We learned that the program also manages a separate building for families. These include several units that have one bedroom, a small living/eating area and bathroom. While the units are small, at least the family isn’t living in their car. We shared that we had been calling every day during the week asking if there were any openings in the Family Units and had never received a call back. The shelter staff explained that every day, between 8 – 10 a.m. they receive more than 200 calls from families asking for emergency shelter at Adams Street. Many of those families have been trying to get into the program for 8 months to a year!
My daughter was forced to make the difficult decision to split up the family, sending each of the children to a different family member while she stayed in her car.
Toward the end of October 2013, I confided in a neighbor friend about our struggles.

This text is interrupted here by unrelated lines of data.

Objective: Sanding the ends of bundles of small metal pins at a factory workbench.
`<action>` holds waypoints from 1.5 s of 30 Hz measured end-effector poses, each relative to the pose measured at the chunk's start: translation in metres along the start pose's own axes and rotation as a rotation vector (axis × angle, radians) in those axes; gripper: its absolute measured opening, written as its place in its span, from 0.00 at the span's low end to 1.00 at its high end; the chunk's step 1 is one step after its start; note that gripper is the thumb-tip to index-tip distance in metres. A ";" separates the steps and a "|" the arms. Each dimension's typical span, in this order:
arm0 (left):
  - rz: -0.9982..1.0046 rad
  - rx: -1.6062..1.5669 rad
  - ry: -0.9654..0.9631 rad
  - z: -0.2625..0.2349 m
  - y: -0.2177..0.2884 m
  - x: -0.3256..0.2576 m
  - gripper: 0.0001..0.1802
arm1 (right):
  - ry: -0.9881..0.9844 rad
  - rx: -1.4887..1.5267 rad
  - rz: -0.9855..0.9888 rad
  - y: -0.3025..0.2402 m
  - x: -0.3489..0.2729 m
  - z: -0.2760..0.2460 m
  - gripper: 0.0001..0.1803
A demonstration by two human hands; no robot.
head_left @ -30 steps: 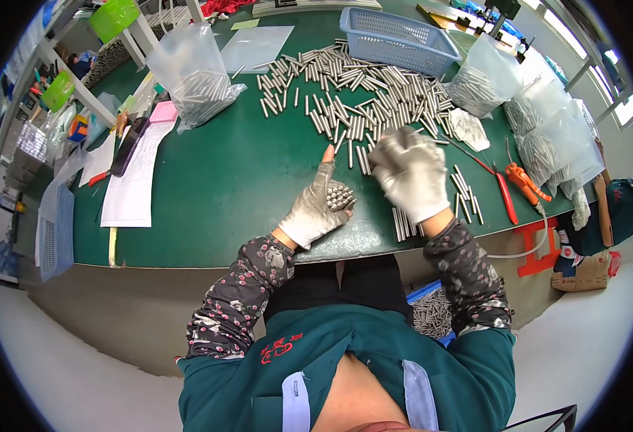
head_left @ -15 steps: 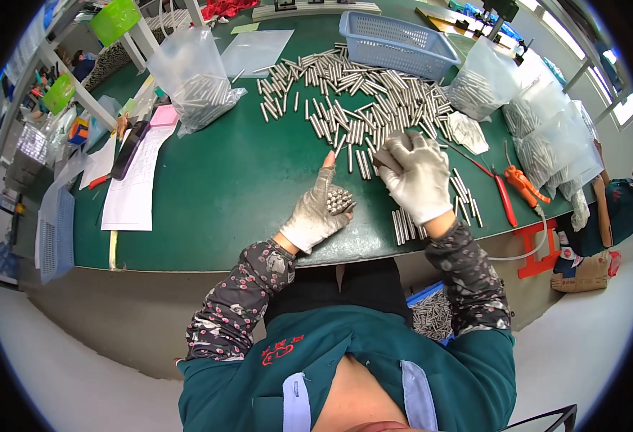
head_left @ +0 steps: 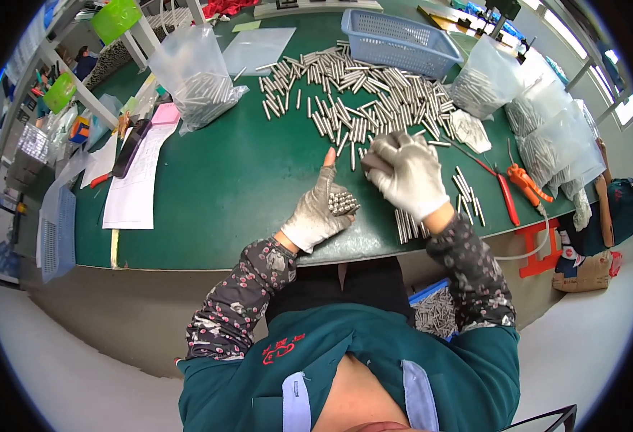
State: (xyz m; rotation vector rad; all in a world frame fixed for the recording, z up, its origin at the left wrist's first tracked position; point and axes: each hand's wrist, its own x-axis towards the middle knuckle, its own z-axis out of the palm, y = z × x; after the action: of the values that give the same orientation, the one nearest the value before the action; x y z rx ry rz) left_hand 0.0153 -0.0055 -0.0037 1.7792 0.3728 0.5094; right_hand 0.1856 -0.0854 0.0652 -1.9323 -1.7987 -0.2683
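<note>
My left hand (head_left: pixel 315 216), in a pale glove with a bare thumb tip, is closed around a bundle of short metal pins (head_left: pixel 342 204), their round ends facing up. The thumb points away from me. My right hand (head_left: pixel 411 173), gloved too, is at the near edge of a loose pile of metal pins (head_left: pixel 396 97). Its fingers curl inward and down over the table; whatever they hold is hidden beneath them. A short row of pins (head_left: pixel 407 227) lies partly under my right wrist, and several more pins (head_left: pixel 468 196) lie to its right.
A blue basket (head_left: pixel 401 45) stands behind the pile. Clear bags of pins stand left (head_left: pixel 203 90) and right (head_left: pixel 483 81). Red-handled pliers (head_left: pixel 506 200) and an orange air gun (head_left: pixel 525 184) lie at right. Papers (head_left: pixel 131 191) lie at left. A blue bin (head_left: pixel 432 311) of pins is below the table.
My right hand has shifted left and slightly toward me, over where several pins lay at the pile's near edge. My left hand stays nearly in place with its bundle.
</note>
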 end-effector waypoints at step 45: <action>0.261 0.754 0.342 -0.004 -0.011 -0.019 0.38 | -0.365 0.453 0.108 -0.046 -0.022 0.030 0.18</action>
State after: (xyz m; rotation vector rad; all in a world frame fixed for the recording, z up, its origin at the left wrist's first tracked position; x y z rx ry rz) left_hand -0.0028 -0.0084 -0.0156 2.4910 0.6304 0.9517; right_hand 0.1327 -0.0894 0.0389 -1.8127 -1.7651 0.5185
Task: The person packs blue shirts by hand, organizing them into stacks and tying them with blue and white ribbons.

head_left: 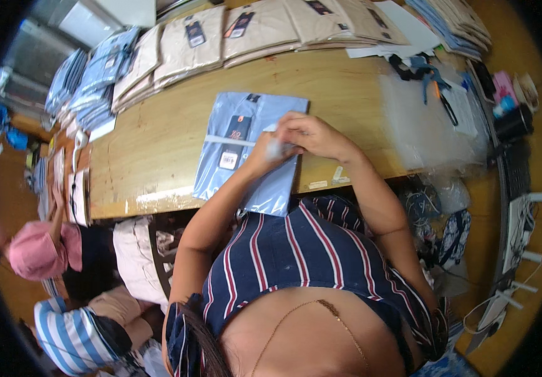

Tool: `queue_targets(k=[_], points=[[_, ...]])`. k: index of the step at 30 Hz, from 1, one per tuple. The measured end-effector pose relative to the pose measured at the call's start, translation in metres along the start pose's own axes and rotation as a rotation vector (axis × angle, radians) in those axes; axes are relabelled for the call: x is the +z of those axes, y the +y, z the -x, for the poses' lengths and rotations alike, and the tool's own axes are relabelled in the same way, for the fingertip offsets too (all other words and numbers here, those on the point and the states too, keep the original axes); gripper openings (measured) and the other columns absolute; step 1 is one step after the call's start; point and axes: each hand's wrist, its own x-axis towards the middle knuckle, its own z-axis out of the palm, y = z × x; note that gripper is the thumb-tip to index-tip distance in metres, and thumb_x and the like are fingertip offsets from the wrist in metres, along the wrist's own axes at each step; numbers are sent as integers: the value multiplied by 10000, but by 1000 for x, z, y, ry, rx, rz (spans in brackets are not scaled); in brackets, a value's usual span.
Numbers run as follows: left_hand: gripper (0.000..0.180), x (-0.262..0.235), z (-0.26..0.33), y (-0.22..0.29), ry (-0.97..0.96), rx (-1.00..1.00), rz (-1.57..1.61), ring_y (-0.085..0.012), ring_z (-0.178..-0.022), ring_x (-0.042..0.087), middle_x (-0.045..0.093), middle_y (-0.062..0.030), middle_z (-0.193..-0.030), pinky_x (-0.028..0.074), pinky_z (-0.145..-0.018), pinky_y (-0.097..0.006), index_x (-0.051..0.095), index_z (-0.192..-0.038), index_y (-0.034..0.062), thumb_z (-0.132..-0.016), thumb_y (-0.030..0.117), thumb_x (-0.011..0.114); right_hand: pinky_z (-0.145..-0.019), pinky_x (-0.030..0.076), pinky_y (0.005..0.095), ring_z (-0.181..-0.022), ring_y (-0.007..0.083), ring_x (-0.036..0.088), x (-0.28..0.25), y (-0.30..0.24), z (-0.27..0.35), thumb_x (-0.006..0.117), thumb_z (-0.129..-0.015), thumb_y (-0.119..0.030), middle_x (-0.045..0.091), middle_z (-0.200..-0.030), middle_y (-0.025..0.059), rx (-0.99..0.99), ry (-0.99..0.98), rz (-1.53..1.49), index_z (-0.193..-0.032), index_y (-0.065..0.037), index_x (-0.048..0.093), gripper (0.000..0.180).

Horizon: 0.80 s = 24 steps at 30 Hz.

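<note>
A folded light blue shirt (214,160) lies in a clear plastic bag on the table in front of me, its near end at the table's edge. A dark hang tag with a white label (228,159) shows on it, and a pale strip (220,140) crosses its left part. My left hand (267,157) rests over the bag's right half, fingers closed around a small whitish, see-through bit (276,149), blurred. My right hand (313,136) meets it from the right, fingers curled and pinched together; what they hold, if anything, is hidden.
Bagged beige shirts (189,47) and blue shirts (104,69) line the table's far side. At the right lie clear plastic bags (403,119) and orange-handled cutters (437,91). Another person in a pink cap (35,250) works at the left. A white power strip (516,235) stands far right.
</note>
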Motion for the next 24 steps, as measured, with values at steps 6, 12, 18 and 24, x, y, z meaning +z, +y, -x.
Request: queue_targets(k=[6,12,18,24], points=[[146,0,1,-8,-128,-293,279,-118,-633,536,579,-46,-662,414,-595,-237,539,-698,15,-694,126,634,-698,426,339,-791,268,558,-10,40,18,558,-687,-179,585,-825,131,188,-26,225,-919,-68,576,257],[131,-8,-9,-6,-195,-400,498,-109,-621,532,575,-55,-660,415,-593,-212,535,-659,14,-656,65,656,-660,407,355,-613,252,554,13,23,67,541,-708,-233,570,-639,117,96,241,660,-706,-83,587,156],[97,-10,-11,-3,-413,-106,304,-136,-623,547,584,-56,-680,428,-580,-230,541,-605,36,-631,14,632,-591,423,335,-619,240,553,46,25,73,542,-724,-188,559,-635,101,-30,272,459,-711,-44,565,146],[92,-12,-8,13,-235,410,-277,-252,-625,556,560,-108,-710,448,-532,-310,542,-673,44,-596,83,573,-646,438,257,-707,148,560,36,56,42,482,-753,-32,596,-797,108,146,503,-247,-956,2,540,213]])
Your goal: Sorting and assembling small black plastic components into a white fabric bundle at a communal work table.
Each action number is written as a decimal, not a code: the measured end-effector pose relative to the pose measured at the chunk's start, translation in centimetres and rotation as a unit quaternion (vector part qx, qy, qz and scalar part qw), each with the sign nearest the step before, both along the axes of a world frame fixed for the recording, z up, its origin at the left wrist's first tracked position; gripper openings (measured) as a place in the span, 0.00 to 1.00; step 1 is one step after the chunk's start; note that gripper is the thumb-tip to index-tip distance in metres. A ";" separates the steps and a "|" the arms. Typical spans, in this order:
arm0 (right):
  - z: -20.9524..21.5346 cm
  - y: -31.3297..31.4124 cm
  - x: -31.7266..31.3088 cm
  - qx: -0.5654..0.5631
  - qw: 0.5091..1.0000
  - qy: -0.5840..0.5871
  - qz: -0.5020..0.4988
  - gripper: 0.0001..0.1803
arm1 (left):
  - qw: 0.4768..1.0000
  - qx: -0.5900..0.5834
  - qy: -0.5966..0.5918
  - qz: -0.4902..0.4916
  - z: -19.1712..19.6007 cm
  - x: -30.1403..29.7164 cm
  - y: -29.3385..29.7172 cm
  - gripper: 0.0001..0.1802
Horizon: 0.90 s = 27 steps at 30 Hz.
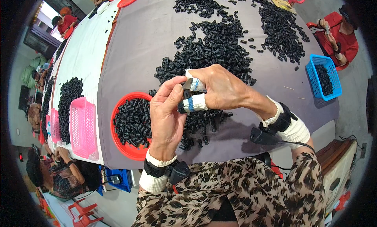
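Near the middle of the view, my left hand (167,117) pinches a small black piece (186,94), likely plastic, between thumb and fingers. My right hand (226,87) is closed on what looks like a small knife (188,83), its short pointed blade touching or almost touching the piece; the handle is hidden. White finger sleeves (195,103) with blue marks cover the right thumb and a finger. Beyond and below both hands spreads a heap of similar black pieces (220,42). Left of my left hand stands a round red basin (114,136) filled with such pieces.
A blue basket (335,80) of black pieces is at the grey-covered table's right edge. Another black heap (280,34) lies at the far right. On the white-covered table to the left stands a pink basket (83,127). People sit at left and right.
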State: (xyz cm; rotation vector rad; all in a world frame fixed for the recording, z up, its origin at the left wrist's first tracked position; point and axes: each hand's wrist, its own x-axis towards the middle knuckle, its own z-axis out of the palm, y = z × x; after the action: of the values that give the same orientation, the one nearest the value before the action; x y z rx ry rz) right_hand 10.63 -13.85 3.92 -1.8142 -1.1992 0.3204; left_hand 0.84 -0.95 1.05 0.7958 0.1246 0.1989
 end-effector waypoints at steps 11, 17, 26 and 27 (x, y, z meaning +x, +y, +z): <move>-1.0 0.2 0.4 -0.016 1.000 -0.011 0.005 0.20 | 0.999 0.031 0.008 0.012 0.1 -0.2 0.0 0.12; -0.9 0.2 0.3 -0.007 1.000 -0.012 0.001 0.20 | 0.999 0.027 0.010 0.015 0.2 -0.1 -0.1 0.12; -0.7 0.1 0.4 -0.011 0.998 0.041 0.044 0.17 | 0.999 0.031 0.005 0.019 -0.1 -0.1 0.0 0.12; -0.8 0.0 0.5 -0.011 0.998 0.042 0.044 0.17 | 0.999 0.035 0.005 0.017 -0.1 -0.1 -0.1 0.12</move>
State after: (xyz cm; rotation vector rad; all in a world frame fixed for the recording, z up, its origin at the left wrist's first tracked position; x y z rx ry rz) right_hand 11.11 -13.81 3.16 -1.7536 -1.2228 0.4565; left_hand 0.71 -1.02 0.99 0.8640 0.1413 0.2326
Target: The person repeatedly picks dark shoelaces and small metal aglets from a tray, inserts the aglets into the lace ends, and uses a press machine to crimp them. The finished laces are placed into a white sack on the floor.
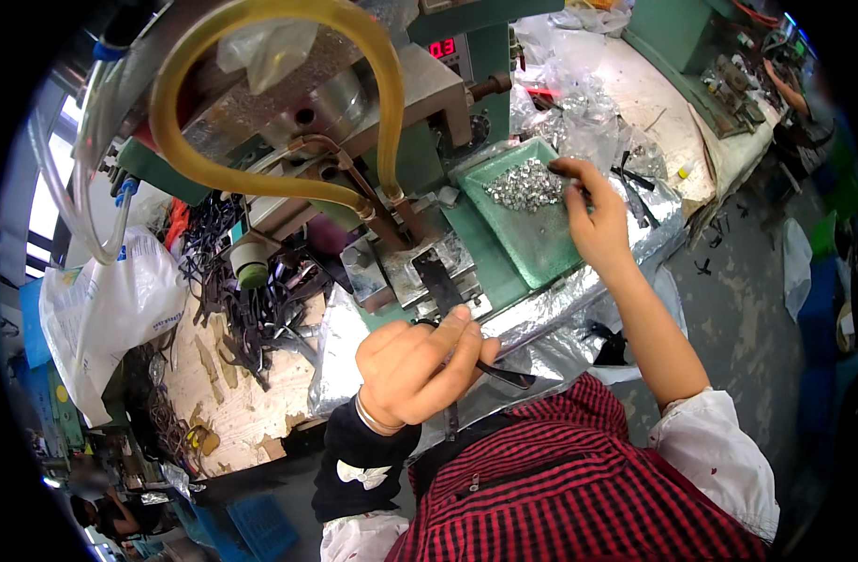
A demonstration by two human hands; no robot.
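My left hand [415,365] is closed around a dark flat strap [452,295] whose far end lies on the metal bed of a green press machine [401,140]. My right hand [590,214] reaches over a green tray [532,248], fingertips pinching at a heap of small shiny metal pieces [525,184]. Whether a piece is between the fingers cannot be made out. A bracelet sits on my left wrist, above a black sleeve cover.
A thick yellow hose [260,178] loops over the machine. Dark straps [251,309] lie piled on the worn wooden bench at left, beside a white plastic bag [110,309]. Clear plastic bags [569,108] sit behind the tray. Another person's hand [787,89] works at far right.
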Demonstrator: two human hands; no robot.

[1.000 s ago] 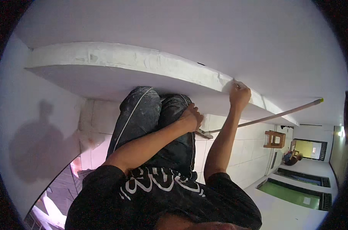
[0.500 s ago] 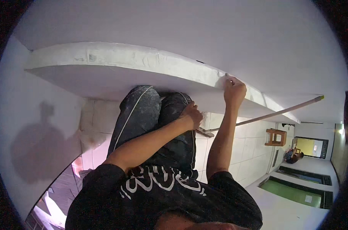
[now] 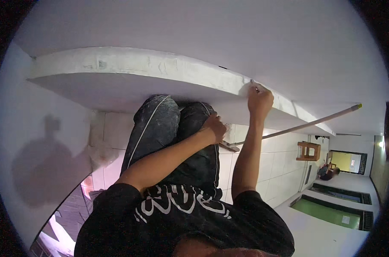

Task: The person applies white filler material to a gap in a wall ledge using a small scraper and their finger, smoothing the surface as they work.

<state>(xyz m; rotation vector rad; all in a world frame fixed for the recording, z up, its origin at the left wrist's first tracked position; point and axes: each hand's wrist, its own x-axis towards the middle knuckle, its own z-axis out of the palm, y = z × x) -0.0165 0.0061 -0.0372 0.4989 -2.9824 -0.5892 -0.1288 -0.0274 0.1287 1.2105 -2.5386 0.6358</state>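
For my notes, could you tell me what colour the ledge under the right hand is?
White, with rough patches; the ledge shows best in the head view.

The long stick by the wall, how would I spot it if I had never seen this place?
Find the thick white beam across the top. Just below its right end, against the white tiled wall, the long pale stick slants up to the right. It is the only thin straight rod there, with a yellowish tip, unlike the small wooden stool under it.
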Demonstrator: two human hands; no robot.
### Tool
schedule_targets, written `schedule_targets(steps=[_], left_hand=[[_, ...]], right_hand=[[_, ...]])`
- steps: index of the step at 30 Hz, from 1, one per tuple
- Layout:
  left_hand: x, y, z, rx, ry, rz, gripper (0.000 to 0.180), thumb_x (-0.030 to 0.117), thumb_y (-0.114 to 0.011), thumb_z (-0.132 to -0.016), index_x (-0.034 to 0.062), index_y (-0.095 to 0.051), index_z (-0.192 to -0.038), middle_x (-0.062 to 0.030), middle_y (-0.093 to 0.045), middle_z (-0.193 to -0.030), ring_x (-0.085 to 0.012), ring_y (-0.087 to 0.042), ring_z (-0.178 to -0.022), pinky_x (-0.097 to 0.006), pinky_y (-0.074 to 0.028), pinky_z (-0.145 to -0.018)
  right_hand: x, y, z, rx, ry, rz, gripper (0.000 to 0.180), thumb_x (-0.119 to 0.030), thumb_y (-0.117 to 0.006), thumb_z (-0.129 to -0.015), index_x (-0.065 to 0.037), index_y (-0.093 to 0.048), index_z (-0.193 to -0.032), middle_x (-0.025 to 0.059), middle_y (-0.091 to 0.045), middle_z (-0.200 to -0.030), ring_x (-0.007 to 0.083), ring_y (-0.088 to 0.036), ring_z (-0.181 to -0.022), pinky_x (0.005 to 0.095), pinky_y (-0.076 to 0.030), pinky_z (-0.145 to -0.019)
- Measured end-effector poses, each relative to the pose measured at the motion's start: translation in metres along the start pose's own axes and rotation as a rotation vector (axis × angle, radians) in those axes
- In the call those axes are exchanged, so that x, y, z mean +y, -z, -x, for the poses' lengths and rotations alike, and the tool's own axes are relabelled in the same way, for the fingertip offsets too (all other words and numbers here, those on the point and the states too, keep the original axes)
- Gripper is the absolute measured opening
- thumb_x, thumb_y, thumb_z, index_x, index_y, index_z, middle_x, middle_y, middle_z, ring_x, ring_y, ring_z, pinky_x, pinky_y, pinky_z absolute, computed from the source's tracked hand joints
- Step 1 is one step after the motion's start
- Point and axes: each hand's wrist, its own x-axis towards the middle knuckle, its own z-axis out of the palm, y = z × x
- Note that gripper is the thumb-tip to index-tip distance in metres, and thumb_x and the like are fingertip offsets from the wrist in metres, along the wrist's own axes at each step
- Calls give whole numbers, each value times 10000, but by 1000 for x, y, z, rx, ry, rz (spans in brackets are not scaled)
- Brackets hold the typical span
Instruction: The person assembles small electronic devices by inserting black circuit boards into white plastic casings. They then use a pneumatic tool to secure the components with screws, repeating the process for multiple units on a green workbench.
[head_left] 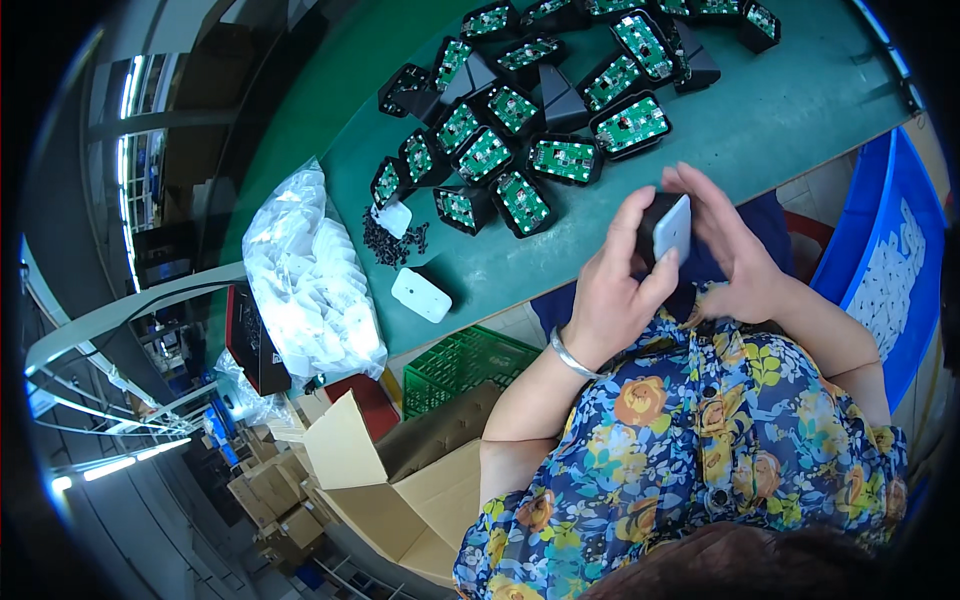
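My left hand point(620, 290), a silver bangle at its wrist, is closed around a small black housing point(650, 218) with a white cover plate point(673, 230) on its face. Just to the right is my right hand point(735, 250), fingers stretched and slightly bent, its palm turned toward the housing; whether its fingertips touch it I cannot make out. Over on the table's left part lies another housing point(432, 280) with a white cover. Close by are a heap of small black parts point(385, 245) and a loose white piece point(393, 219).
Several black housings with green circuit boards point(565, 158) spread over the green table point(480, 275). A clear bag of white covers point(310, 270) stands at the left edge. Below are a green crate point(465, 365) and an open carton point(440, 490); a blue bin point(850, 215) with white pieces is at right.
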Motion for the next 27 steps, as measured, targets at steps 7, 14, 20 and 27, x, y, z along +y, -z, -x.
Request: schedule_targets(steps=[7,14,20,27], left_hand=[[35,-9,-23,27,-459,-994,624,272,-712,-699,95,-461,-1242,-133,-557,-954,-281,-593,-762,-335,-497,-593],[29,-19,-34,32,-308,-738,588,242,-730,-690,80,-493,-1203,-97,-560,-845,-220,-584,-678,-310,-477,-545],[14,-14,-35,9,72,99,485,4,-520,-857,0,-331,-1303,-96,-540,-1083,-108,-574,-861,-229,-491,-729],[9,-1,-33,84,356,964,472,397,-353,-932,25,-415,-1216,-169,-594,-996,-173,-585,-653,-235,-418,-438]], right_hand=[[3,-18,-19,218,-80,-723,528,-390,-184,-969,-34,-232,-1356,125,-424,-1284,220,-452,-1151,349,-337,-998],[11,-4,-14,269,-203,-1187,588,-465,-180,-945,-40,-316,-1327,144,-475,-1246,251,-440,-1168,386,-325,-1010],[15,7,-13,245,-240,-1431,566,-489,-333,-917,-31,-434,-1234,138,-540,-1158,236,-510,-1085,371,-376,-965],[8,16,-8,342,-253,-1316,534,-402,-371,-923,20,-373,-1250,213,-485,-1203,303,-475,-1131,399,-359,-995]])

She mentioned Helping Hand House. I began volunteering, hoping to learn more about the agency and what services were available to families in need. I began to realize we were not the only families in trouble. While this wasn’t necessarily a relief, it helped us not feel so alone.
We were lucky; Helping Hand House helped my daughter and her children move into one of their Emergency Shelter Homes. What great news! My daughter immediately gathered up all three children from different family members who were keeping them safe to take them to the Emergency Shelter Home.
As they walked up to the house, my daughter told the children that this was their new home for now. Their eyes welled up with tear of happiness. First thing, my eight-year-old grandson ran upstairs to see the bedrooms and bathrooms and asked “Mommy, can I take a shower?” His brother looked into the refrigerator to see the food. That night, after being separated for so long they didn’t want to be apart so they pushed the beds together and slept peacefully. What a good sleep they must have had that night…I know I did, knowing that they finally had a place to go.
Hope for the Future
My hope is that with more funding and awareness, every homeless family can have access to emergency shelter, and get the counseling they need and the tools to become self-sufficient. Housing those who are homeless and getting them to become productive citizens in the community makes a lot more sense than just looking the other way and doing nothing.